Rabu, 04 Mei 2016

Yang Sulit Dilisankan

Rabu., di awal Mei 2016
Jika masih berlanjut hingga terus berlarut, catatan ini akan berlayar di hati-hati yang terdampar.
      Masalahku sudah sungguh berlebihan. Bukan hal wajar lagi untuk diumbar kesana kemari. Aku memilih mendiam. Membiarkan saja pikiran dan perasaan bergelut. Namun, aku tak menemukan solusinya. Malah semakin mengakar. Tak berkesudahan. Sok kuat sekali lagakku menanggung seorang. Sejak itu, aku memaksa tubuh menghasilkan endorfin yang berlebih. Hingga aku takut berakhir menjadi seorang bipolar.
     Ini yang harus kusadari. Aku membutuhkan manusia lainnya. Sayangnya, aku terlalu gengsian untuk mengakui kelemahan. Namun, risetku akan failed  jika hanya mengandalkan otakku sendiri. Beruntung aku di keliling mereka yang sangat pedulian. Tak perlu aku memula semuanya. Mereka mencurigai gelagakku. Menanyai dan membuka telinga. Akhirnya, aku menyerah untuk berkutat sendiri.
   Kepada mereka yang kuamanahi, kuceritakan sekenanya. Sebisa mulutku menguraikannya. Untuk hal yang tak mesti, aku lewati saja. Kepada yang lain, aku hanya menjawab dengan senyuman. Maaf, bukan tak memercayai kalian. Cukup kalian tahu aku tengah baik-baik saja. Bukankah lebih indah begitu?
    Kusebut orang terpercaya. Ada lelaki dan perempuan. Di antara mereka ada yang kuceritakan secara gamblang tanpa kututup-tutupi kebodohanku. Aku rasa pemikiran mereka liberal (luas dan terbuka). Bisa memaklumi ketidakwajaran. Selebihnya, kucurahkan seperlunya saja, untuk menunjang keputusan. Yang kubutuhkan dari mereka adalah dasar pemikiran. Untuk itu, aku butuh pandangan dari perempuan dan laki-laki agar dinamis. Ternyata, jawaban dari mereka semua sama, "Sudahi saja".

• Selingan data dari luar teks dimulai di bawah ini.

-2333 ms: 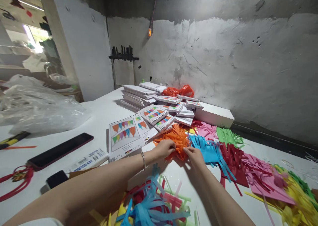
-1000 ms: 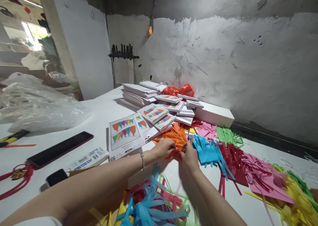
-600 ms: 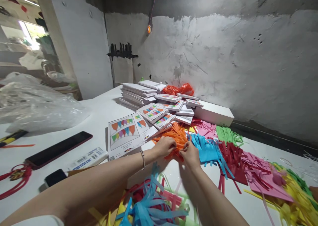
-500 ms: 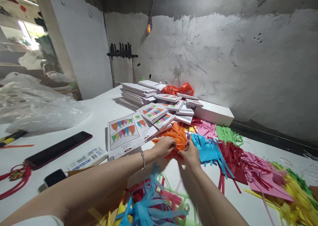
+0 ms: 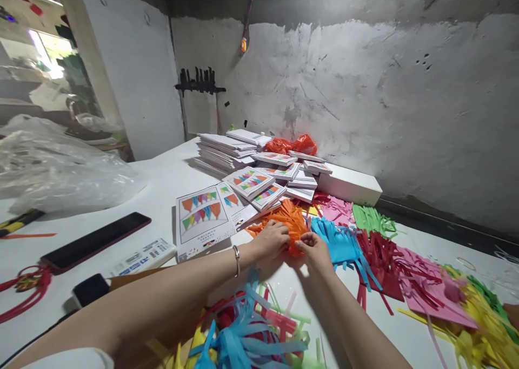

   Aku masih mencoba menjelaskan korelasinya. Tak ingin penelitian ini berakhir dengan cukupkan saja tanpa tahu latar belakang sesungguhnya. Aku buat pembenaran atas sebuah kesalahan. Aku serang diriku sendiri, aku akui kekonyolan. Namun, hanya kurang dari setengah yang menerima dan berujar, "Lanjutkan, jika kau masih memiliki kepercayaan". Akan tetapi, aku sangat krisis kepercayaan. Bahkan kepercayaanku hampir mati. Apa gunanya menjalani tanpa itu. Ujungnya, hanya akan berdebat tanpa kesudahan.
   Dilema akut. Suara yang kudapatkan berat pada kontra, sedangkan aku berharap pada si pro. Aku coba meditasi. Bagaimanapun akulah sipembuat keputusan. Aku uraikan dari awal hingga akhir. Kupikirkan segala kemungkinan. Kuingat-ingat pertimbangan dari mereka yang terpercaya. Mereka yang tak memaksa, namun meyakinkanku bahwa tak hanya satu manusia di muka bumi ini.
    Lalu, aku sugesti diri. Aku salurkan energi-energi positif pada otak, lanjut kutaburkan ke seluruh syaraf. Aku maknai semua dengan baik-baik. Agar aku tak berujung pada DID (kepribadian ganda). Aku cemas, nantinya ada dua Wici dalam satu tubuh ini. Wici yang teramat polos dalam menyikapi semua dan seorang Wici yang kasar dan blak-blakan. Aku ingin mereka hidup berdampingan dengan baik.
  Untuk itu, aku belajar menjadi normal. Mencintai dan menyayangi dengan wajar. Memperlakukan sesuai dengan kodratnya. Akan tetapi, aku masih merasa terjerembap dalam kekalutan. Merasa menjadi si dungu yang terus-terusan di kelabui. Hingga akhirnya, kubuat perjanjian. Biasanya aku tak menyentuh hal-hal yang meragukan suratan takdir Tuhan seperti itu. Namun, aku merangkumnya dengan layak, karena aku takut menyalahi hukum Tuhan.
    Tak ada pertemuan jika disengaja, kalau dirancang mengatur jumpa, maka kita bertemu di akhirat saja nanti untuk mempertanggungjawabkan semua. Aku wanti-wanti dengan berkicau, "Bohongi saja aku sesuka hati". Aku percaya pada Tuhan yang akan membongkar dan membisikkannya dengan indah (firasatku jarang meleset). Mari bertemu di akhirat, jika kau berjumpa lagi.